Correctable error filtering for input/output subsystem

US10078543B2 · US · B2

Patent metadata
FieldValue
Publication numberUS-10078543-B2
Application numberUS-201615167601-A
CountryUS
Kind codeB2
Filing dateMay 27, 2016
Priority dateMay 27, 2016
Publication dateSep 18, 2018
Grant dateSep 18, 2018

How to read this patent

A practical reading order for non-experts. Skip the full description unless you need deep technical detail.

  1. Title

    What the patent document calls the invention.

  2. Abstract

    A short plain-language summary of the technical disclosure.

  3. Assignees and inventors

    Who owns or filed the patent and who is credited as inventor.

  4. Key dates

    Filing, priority, publication, and grant dates set the timeline.
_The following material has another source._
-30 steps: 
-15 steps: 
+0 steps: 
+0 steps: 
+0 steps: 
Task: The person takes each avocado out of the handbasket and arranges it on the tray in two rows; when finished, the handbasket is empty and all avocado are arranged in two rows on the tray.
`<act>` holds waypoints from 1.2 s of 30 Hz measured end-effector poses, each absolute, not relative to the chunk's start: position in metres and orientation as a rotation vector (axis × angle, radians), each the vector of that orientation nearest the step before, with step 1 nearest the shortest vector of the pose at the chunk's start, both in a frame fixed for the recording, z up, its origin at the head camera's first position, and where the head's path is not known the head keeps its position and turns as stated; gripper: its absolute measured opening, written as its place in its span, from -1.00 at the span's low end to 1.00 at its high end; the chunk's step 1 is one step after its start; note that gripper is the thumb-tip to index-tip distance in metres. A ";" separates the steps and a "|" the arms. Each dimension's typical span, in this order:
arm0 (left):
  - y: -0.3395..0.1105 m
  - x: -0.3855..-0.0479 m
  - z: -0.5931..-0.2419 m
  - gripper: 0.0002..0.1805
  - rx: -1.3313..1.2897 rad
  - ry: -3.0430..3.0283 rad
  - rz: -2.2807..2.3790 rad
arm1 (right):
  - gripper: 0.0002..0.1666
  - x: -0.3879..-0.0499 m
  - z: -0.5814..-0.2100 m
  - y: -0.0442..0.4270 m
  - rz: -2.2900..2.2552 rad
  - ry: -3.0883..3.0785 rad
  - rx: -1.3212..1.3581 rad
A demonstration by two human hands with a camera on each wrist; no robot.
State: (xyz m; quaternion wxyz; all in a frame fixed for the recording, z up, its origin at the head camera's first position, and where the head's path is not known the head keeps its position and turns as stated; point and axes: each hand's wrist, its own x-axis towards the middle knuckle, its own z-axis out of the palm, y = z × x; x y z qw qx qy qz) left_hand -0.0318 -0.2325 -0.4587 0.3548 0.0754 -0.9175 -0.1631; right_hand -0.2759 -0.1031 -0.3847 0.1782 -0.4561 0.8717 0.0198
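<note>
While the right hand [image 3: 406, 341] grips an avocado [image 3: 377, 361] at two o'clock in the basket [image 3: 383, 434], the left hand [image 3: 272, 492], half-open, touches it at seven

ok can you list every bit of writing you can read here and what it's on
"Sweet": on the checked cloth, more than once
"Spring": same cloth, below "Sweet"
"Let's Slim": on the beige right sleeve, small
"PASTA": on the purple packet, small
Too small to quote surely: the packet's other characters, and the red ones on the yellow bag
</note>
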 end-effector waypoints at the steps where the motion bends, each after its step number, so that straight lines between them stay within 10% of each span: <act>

  5. First independent claim

    The legal scope of protection — read this for what is actually claimed.

  6. CPC / IPC classifications

    Technology tags used to group this patent with similar filings.

  7. Citations and related patents

    Prior art links and similar publications in this corpus.

Abstract

Official abstract text for this publication.

A switched fabric hierarchy (e.g., a PCIe hierarchy) may utilize hardware, firmware, and/or software for filtering duplicative or otherwise undesirable correctable error messages from reaching a root complex. An operating system of the root complex may detect a persistent stream or storm of correctable errors from a particular endpoint and activate filtering of correctable errors from that endpoint. A filtering device may receive filtering commands and parameters from the operating system, implement the filtering, and monitor further correctable errors from the offending device. While an offending device is being filtered, correctable error messages from the offending device may be masked from the operating system, while correctable error messages from other devices in the switched fabric hierarchy may be transmitted. At such time as the filtering device may detect that conditions for ending filtering of a device are met, the filtering device may cease filtering of the offending device and return monitoring responsibilities to the operating system.

First claim

Opening claim text (preview).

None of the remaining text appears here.